La même année Chabannes se trouva, en Italie, à la
malheureuse affaire de La Bicoque, où commandait Lautrec, et que
suivirent la défection des Suisses
et la perte du Milanais. La Palice ayant fait d'inutiles efforts pour détourner
Lautrec et les Suisses de se battre .
«
Eh bien, s'écria-t-il, que Dieu favorise donc aux fols et aux superbes.
Quant à moi, afin qu'on ne pense point que je refuse le péril,
je m'en vais combattre à pied avec la première infanterie.
Et vous, gendarmes français, combattez si vaillamment que l'on connaisse
qu'en tel cas périlleux la fortune vous a plutôt manqué
que non pas le courage. »
La Palice prit, peu après, le commandement
de l'armée qui battit les Espagnols devant Fontarabie,
et délivra, cette place près de succomber.
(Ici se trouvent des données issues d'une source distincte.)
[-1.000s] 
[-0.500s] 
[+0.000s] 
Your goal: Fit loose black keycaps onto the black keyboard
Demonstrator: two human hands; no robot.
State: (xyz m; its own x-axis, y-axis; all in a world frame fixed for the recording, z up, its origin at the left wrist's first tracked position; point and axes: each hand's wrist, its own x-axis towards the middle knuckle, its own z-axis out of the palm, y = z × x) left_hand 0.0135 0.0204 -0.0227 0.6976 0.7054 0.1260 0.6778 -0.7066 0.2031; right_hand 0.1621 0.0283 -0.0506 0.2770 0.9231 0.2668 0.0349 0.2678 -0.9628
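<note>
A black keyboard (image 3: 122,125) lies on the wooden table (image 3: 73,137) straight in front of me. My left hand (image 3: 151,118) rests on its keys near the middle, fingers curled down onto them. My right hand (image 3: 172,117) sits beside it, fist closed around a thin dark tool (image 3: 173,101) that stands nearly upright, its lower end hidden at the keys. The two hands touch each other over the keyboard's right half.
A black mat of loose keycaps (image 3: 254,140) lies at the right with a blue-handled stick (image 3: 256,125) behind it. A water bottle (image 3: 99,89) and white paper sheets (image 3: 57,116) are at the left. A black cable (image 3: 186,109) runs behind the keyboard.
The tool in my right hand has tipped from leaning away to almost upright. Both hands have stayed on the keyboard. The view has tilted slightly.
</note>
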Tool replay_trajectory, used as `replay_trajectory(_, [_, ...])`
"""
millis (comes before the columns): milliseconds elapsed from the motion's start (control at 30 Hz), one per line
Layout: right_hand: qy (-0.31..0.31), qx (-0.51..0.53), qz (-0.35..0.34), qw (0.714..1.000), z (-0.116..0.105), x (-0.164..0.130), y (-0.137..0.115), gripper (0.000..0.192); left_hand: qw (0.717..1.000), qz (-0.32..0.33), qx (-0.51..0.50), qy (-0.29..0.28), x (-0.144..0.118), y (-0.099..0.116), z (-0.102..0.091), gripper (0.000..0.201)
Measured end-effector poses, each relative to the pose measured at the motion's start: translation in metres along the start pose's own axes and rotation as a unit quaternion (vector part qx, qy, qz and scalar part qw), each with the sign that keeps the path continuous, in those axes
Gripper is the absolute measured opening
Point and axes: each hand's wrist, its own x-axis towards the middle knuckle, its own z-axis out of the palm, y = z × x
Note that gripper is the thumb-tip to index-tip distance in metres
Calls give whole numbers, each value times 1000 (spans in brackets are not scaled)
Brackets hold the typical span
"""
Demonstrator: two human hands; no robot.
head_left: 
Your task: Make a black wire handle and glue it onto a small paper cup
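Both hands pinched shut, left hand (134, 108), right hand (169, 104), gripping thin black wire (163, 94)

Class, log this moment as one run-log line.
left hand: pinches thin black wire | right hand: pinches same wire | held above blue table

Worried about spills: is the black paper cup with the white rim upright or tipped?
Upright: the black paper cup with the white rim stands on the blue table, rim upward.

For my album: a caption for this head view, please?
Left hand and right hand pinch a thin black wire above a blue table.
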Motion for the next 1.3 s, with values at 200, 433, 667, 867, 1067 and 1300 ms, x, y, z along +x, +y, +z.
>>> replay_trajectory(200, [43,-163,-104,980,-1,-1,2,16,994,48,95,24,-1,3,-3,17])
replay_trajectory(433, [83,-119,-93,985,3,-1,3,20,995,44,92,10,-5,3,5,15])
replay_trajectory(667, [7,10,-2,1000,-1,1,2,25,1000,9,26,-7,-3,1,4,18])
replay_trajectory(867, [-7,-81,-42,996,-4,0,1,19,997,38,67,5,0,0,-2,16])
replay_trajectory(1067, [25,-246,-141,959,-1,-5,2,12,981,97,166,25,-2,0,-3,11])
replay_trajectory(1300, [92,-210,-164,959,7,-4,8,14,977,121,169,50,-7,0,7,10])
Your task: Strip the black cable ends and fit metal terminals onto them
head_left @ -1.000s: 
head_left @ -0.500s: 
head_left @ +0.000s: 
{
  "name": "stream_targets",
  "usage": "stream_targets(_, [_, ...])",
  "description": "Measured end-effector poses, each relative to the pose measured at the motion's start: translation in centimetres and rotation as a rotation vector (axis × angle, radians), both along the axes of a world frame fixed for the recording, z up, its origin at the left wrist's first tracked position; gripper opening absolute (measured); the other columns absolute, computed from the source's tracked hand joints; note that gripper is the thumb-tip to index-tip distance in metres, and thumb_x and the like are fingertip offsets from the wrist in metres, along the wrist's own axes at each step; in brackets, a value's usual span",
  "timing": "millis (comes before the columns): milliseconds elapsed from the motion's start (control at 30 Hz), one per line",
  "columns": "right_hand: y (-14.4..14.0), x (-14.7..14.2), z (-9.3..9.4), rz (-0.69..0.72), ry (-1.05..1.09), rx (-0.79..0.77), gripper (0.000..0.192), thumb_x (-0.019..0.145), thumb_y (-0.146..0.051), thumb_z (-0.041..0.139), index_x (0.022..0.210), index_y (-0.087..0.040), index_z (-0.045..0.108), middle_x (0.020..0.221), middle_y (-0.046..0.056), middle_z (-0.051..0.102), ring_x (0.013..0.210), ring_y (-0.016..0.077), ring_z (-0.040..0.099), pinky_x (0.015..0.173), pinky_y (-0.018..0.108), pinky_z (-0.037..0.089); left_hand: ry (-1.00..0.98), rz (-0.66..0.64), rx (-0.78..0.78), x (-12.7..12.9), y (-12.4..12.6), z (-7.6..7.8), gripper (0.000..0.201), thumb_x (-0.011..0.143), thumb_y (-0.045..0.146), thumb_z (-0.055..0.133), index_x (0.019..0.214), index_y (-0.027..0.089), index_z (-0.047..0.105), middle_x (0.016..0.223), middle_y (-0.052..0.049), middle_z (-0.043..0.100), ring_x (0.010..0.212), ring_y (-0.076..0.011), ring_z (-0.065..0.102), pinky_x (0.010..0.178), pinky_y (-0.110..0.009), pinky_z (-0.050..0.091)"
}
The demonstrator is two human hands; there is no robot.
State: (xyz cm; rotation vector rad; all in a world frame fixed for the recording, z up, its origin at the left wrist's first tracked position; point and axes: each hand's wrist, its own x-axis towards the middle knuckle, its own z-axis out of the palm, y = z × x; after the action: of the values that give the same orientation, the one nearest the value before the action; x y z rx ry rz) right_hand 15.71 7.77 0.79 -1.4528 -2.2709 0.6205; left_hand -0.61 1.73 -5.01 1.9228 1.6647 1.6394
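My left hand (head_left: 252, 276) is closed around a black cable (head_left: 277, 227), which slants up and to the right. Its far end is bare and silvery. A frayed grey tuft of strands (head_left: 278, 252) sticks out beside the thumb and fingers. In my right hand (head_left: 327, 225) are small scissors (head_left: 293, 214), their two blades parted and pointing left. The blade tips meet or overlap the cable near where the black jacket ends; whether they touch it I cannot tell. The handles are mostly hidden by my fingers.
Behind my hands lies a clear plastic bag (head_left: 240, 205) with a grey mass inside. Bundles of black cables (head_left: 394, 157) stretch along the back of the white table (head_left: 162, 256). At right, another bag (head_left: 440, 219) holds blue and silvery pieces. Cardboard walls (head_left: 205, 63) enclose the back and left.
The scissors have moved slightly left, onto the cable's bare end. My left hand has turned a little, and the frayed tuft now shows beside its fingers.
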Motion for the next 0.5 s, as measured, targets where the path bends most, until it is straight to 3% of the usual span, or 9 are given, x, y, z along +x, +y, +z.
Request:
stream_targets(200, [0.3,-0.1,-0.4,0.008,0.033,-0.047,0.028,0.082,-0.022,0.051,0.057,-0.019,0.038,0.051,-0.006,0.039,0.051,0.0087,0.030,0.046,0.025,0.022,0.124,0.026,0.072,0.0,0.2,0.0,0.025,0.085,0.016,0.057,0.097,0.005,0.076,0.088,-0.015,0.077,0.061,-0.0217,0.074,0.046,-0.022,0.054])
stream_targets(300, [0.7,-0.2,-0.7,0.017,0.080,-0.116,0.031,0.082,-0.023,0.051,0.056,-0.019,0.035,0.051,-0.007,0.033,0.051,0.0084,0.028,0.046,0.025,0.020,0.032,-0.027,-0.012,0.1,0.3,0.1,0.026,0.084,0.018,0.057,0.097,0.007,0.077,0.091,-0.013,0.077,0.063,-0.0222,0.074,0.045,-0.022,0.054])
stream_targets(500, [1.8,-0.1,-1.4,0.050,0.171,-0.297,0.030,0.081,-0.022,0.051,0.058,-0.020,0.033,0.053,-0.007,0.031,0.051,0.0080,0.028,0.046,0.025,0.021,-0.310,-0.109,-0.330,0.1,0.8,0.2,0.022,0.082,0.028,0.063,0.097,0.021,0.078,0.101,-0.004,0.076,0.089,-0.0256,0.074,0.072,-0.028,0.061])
En 1523, il fut
chargé, par François Ier
d'aller arrêter, avec ses compagnies d'ordonnance, le connétable
de Bourbon dans le château
de Chantelle. Mais le connétable ne l'avait pas attendu. L'année
suivante, La Palice eut à le combattre en Provence,
dont le connétable s'était
rendu maître : il assiégeait Marseille,
et prenait déjà, dans les saufs-conduits qu'il délivrait,
le titre de comte de Provence. La Palice s'empara d'Avignon,
s'avança jusqu'à Salon,
et contraignit le connétable à se retirer en Italie. Il l'atteignit
au passage du Var, tailla en pièces son arrière-garde, et
le fit poursuivre jusque dans le comté de
Nice. La Palice se trouva, en 1525, à la fatale journée
de Pavie. Il était d'avis, avec le vieux
La Trémouille et le maréchal de Foix, qu'il fallait éviter
la bataille. Il ne s'agissait que de temporiser Dans quinze jours l'armée
du connétable devait se débander, faute de solde et de subsistances.
«
Si résolument, disait La Palice, on ne leur donne présentement
de l'argent, ils feront révolte et amutinement; ou bien ils se retireront
tous qui deçà, qui delà, en leurs pays et maisons.
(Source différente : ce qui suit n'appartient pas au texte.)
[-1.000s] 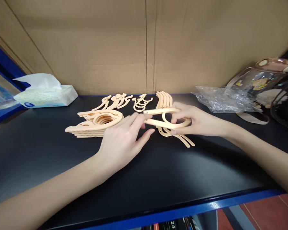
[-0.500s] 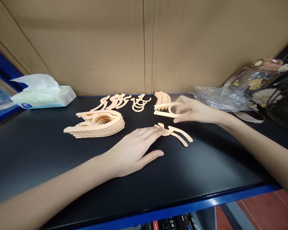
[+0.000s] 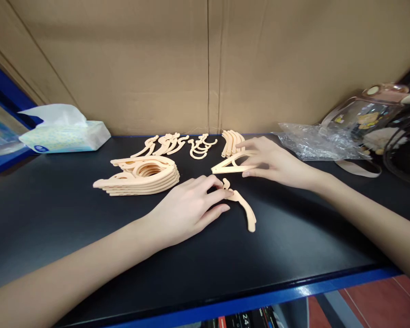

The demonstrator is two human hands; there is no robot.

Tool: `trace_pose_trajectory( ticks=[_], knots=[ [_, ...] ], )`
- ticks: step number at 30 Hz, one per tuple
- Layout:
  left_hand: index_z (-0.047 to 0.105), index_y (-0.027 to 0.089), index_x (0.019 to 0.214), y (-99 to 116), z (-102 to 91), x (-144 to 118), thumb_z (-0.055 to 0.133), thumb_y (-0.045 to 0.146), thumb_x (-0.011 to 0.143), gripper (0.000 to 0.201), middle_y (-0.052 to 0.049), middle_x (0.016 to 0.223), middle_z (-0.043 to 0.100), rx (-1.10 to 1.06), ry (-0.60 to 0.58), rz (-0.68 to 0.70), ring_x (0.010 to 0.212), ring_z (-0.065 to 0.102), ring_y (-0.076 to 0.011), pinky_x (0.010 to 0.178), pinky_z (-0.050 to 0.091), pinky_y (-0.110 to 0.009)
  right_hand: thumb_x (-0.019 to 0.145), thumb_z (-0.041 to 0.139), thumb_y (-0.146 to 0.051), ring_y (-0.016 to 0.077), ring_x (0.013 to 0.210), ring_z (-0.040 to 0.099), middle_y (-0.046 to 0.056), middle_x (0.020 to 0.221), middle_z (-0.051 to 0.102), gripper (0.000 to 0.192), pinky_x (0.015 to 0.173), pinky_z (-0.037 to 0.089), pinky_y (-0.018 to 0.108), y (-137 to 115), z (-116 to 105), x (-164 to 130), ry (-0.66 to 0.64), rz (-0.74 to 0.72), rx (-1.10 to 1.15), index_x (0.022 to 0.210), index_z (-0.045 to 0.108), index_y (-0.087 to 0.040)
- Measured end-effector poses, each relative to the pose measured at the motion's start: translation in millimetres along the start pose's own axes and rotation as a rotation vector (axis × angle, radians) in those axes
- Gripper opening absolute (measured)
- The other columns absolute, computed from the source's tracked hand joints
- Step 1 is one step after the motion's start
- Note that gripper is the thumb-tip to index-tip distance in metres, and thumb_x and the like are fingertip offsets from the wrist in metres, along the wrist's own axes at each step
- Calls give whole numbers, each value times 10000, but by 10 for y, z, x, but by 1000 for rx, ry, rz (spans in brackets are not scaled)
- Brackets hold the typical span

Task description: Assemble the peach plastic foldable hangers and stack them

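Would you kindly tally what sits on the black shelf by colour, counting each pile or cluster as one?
Peach plastic: 6 (stack, arm cluster, hook cluster, curved cluster, wedge piece, arm piece)
White: 1 (tissue pack)
Clear: 2 (plastic wrap, pouch)
Total: 9

On my counter (image 3: pixel 89 255), the stack of hanger parts (image 3: pixel 140 175) lies at nine o'clock of my left hand (image 3: pixel 187 207). The tissue pack (image 3: pixel 64 134) sits at ten, the plastic bag (image 3: pixel 314 143) at two, the small hooks (image 3: pixel 200 146) at twelve.
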State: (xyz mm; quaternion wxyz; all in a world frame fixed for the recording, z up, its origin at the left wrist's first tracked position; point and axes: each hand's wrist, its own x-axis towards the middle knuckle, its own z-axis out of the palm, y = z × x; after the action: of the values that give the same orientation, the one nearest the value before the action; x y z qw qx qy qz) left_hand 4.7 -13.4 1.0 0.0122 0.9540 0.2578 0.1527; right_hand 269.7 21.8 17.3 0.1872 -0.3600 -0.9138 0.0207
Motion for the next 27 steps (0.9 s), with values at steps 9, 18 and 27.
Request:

Notre gent gagnera la force avec l'espace et la tardance; et au contraire
la leur se débilitera du tout. »
L'auteur espagnol de la vie de Pescaire observe
que La Palice parlait contre son naturel belliqueux, et qu'il était
mas valeroso y bravo, que moderado y recatado. Mais Bonivet, Chabot,
et quelques jeunes favoris se déclarèrent contre l'avis des
vieux capitaines; et la bataille fut résolue.
«
La Palice, dit Brantôme, fit en ce jour d'aussi beaux combats
que jamais il en avait fait au plus beau de son âge. »
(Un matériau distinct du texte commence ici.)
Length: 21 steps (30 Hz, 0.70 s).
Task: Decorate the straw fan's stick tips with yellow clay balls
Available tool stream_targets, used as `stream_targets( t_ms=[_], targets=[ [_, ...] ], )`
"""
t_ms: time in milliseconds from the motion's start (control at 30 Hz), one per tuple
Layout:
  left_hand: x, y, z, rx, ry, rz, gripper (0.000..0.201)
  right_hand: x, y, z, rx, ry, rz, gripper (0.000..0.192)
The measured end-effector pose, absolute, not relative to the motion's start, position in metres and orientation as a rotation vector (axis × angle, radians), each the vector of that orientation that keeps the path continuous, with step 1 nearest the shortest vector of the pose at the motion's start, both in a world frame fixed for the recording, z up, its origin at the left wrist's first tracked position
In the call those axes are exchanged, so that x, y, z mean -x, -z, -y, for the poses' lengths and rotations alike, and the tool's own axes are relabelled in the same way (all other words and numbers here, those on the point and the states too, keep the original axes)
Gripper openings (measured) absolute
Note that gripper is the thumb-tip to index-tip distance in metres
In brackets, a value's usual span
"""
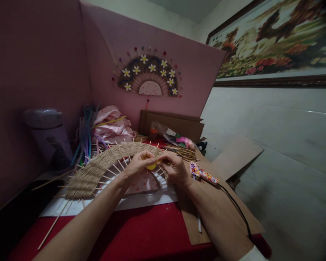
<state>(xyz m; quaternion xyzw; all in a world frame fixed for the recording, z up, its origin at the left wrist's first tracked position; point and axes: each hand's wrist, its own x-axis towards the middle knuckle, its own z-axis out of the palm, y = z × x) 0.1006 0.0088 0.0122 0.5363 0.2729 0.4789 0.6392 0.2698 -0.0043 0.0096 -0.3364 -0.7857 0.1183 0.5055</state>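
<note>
My left hand (139, 166) and my right hand (176, 169) meet at the fingertips above a fan-shaped piece woven from twine (97, 166) on thin sticks. A small round yellow piece (151, 167) shows at my left fingertips; its exact kind I cannot make out. My right thumb and fingers are pinched together close beside it, and what they grip is too small to name. Under my hands lies the fan's pink dotted half-round base (143, 183), partly hidden, with sticks spreading out from it.
A flowered glue gun (203, 174) with a black cord lies on cardboard (225, 206) at right. Scissors (187, 154) and plastic bags lie behind. Pipe cleaners (87, 134), pink dotted cloth (114, 125) and a lilac container (50, 137) stand left. A flowered fan (150, 74) hangs on the pink board.
</note>
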Motion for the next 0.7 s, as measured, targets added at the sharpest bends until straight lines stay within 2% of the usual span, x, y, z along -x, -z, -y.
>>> stream_targets(
  t_ms=[333, 533, 700],
  targets=[
    [-0.103, -0.017, -0.005, -1.214, -1.160, -0.684, 0.026, -0.268, -0.008, 0.006, 0.772, -0.331, 1.929, 0.005],
    [-0.103, -0.021, -0.006, -1.144, -1.249, -0.711, 0.020, -0.268, -0.012, 0.006, 0.711, -1.092, 1.510, 0.019],
    [-0.097, -0.020, -0.014, -1.096, -1.294, -0.709, 0.025, -0.274, -0.016, 0.001, 0.612, -1.308, 1.206, 0.025]
  ],
)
Il avait renversé deux fois tout ce
qui se trouvait devant lui, lorsqu'entraîné par la chute de
son cheval, il fut fait prisonnier par un capitaine italien nommé
Castaldo. En ce même moment, un capitaine espagnol, nommé
Busarto, prétendit avoir sa part de la capture, et du prix de la
rançon qu'offrait le prisonnier. Mais l'Italien ne voulant pas de
partage l'Espagnol appliqua son arquebuse sur la cuirasse du vieux guerrier,
et le renversa mort sur le champ de bataille. Il ne pouvait mourir autrement,
dit Brantôme; car qui a bon commencement
a bonne fin.
Le nom de La Palice fut longtemps cher
aux soldats français qui célébraient ses exploits
dans des chansons guerrières.Quelques-uns de ces couplets, répandus
au lendemain de la bataille de Pavie, inspirèrent bien plus tard
à Bernard de la Monnoye (1641-1728)
une chanson plaisante, dont voici la fin :
" Monsieur
de la Palisse est mort,
il est mort devant
Pavie,
Un quart d'heure
avant sa mort,
il était
encore en vie.
Il fut par un triste
sort
blessé d'une
main cruelle,
On croit, puisqu'il
en est mort,
que la plaie était
mortelle.
Regretté de
ses soldats,
il mourut digne
d'envie,
Et le jour de son
trépas
fut le dernier de
sa vie.
Il mourut le vendredi,
le dernier jour
de son âge,
S'il fut mort le
samedi,
il eût vécu
davantage.
J’ai lu dans les
vieux écrits
Qui contiennent
son histoire,
Qu’il irait en Paradis,
S’il n'était
en Purgatoire."
Delà les termes de lapassidade
ou de vérité de La Palisse pour désigner un
truisme...
Les Espagnols appelaient La Palice, el
gran capitan de muchas guerras y victorias. On trouve sa biographie
dans les Hommes illustres de Thevet, dans les Capitaines français
de Brantôme, et dans la Vie de plusieurs grands Capitaines,
par François de Pavie, baron de Forquevault, Paris, 1643 in-4°.